New laws for 2008


Among the new laws are regulations on cell phone use in the car and an increase in the minimum wage.

By Jonathan Friedman / Assistant Editor

The new rule this year receiving the most attention was actually signed into law by Gov. Arnold Schwarzenegger in 2006, and won’t go into effect until July 1. So those who enjoy talking on a cell phone while driving, but have been resistant to using a hands-free device, have six months to make the transition before Senate Bill 1613 becomes law.

And when that happens, if you’re caught with one hand on the wheel and another on the phone, you should be prepared to pay $20 for the first offense, and $50 every time after that. A violation, however, will not add points to your driver’s license. SB 1613 only applies to people 18 and older. Younger drivers will face a more severe restriction on July 1 when SB 33 goes into effect. The younger drivers are prohibited from using any sort of wireless device while operating a vehicle. The same fines apply for violating this law as they do for SB 1613.

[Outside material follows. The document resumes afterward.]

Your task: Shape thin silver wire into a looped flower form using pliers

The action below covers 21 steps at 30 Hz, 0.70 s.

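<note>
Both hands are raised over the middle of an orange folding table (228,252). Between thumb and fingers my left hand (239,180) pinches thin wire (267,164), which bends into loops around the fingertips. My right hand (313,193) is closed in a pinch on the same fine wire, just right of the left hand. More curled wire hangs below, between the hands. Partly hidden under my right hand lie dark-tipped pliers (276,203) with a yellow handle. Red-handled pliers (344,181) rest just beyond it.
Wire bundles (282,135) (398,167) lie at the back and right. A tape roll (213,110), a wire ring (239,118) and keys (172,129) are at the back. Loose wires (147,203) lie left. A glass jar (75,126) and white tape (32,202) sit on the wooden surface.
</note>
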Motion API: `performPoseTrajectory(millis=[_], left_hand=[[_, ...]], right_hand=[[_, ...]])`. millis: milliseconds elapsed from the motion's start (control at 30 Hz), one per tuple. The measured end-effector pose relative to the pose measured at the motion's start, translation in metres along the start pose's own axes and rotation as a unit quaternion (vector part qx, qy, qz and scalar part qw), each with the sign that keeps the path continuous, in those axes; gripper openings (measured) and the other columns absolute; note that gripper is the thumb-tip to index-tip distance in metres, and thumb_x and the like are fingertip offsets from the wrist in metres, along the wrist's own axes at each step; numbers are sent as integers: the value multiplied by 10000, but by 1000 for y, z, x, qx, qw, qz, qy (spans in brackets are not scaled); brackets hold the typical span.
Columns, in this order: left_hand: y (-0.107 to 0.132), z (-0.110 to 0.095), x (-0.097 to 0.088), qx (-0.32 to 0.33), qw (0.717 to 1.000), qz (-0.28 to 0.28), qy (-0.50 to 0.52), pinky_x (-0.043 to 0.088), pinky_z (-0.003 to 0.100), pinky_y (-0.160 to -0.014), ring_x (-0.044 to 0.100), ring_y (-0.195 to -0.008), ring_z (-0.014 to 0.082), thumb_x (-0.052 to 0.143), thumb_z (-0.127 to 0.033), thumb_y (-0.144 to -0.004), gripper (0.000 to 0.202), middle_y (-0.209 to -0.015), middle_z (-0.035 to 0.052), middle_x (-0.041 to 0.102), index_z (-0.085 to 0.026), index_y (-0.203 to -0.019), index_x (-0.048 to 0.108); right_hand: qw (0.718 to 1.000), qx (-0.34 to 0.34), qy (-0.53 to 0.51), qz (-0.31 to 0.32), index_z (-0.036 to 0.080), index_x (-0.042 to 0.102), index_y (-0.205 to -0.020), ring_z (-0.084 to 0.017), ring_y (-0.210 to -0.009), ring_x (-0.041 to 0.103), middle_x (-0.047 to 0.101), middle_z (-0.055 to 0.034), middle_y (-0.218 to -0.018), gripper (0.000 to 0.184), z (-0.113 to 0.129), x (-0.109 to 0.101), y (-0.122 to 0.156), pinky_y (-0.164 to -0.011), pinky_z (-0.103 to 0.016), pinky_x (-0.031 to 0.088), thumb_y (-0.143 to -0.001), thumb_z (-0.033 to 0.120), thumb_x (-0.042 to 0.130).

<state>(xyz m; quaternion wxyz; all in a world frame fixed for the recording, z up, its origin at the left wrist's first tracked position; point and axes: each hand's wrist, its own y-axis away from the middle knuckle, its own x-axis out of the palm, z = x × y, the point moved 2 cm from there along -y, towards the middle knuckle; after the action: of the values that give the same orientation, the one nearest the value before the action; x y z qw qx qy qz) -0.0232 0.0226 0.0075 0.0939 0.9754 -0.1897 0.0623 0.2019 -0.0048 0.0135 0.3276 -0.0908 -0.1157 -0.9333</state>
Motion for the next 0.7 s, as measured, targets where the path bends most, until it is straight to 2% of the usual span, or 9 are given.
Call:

Another new law affecting people’s car ride is a ban on smoking while minors are riding in the vehicle. This one went into effect on Tuesday. However, an officer cannot pull somebody over for violating this law alone. The driver has to be doing something else wrong, and then if the person is caught puffing away with minors in the passenger seats, a $100 fine is handed out.

Other driving-related laws that went into effect with the calendar change include the banning of a device used on license plates to impair their recognition by red light cameras and toll bridge sensors; a judge can no longer order a person convicted of driving under the influence or hit-and-run to attend traffic school to avoid driving record points; and driver’s license applicants are required to sign a statement that they are aware they could be charged with murder if they kill somebody while driving under the influence of alcohol or drugs.

Also this year, the state’s lowest-paid workers are getting another raise. Last year, the minimum wage went up from $6.75 to $7.50 per hour. And now it’s gone up another 50 cents to $8. to complete the gradual increase created with the passage of AB 1835 in 2006.

Those with gift cards containing low balances won’t have to settle for buying a pack of chewing gum; they can redeem up to $10 in cash instead, thanks to the passage of SB 250. The law doesn’t apply to credit card gift cards as those are tied to more than one store.

A major change in law for this year makes California a bigger player in the presidential election. With the passage of SB 1135, the Golden State’s presidential primary was moved from June-when the party’s nominations have all but officially been selected-to February, during the heat of the battle. Illegal immigrants are getting a break in 2008. Assembly Bill 976 overrides county or city laws so that landlords are no longer required to ask about immigration status.

Meanwhile, employers cannot force any workers to have a radio frequency identification device inserted in their bodies, and women wanting to be artificially inseminated by the sperm of a man with HIV can now request it as long as the sperm has undergone the process to minimize the risk of infection.

And one new law that has gotten a great deal of media attention, more for its obscurity than anything else, is SB 880, which lifts the state’s ban on importing products made from kangaroo parts, including soccer cleats.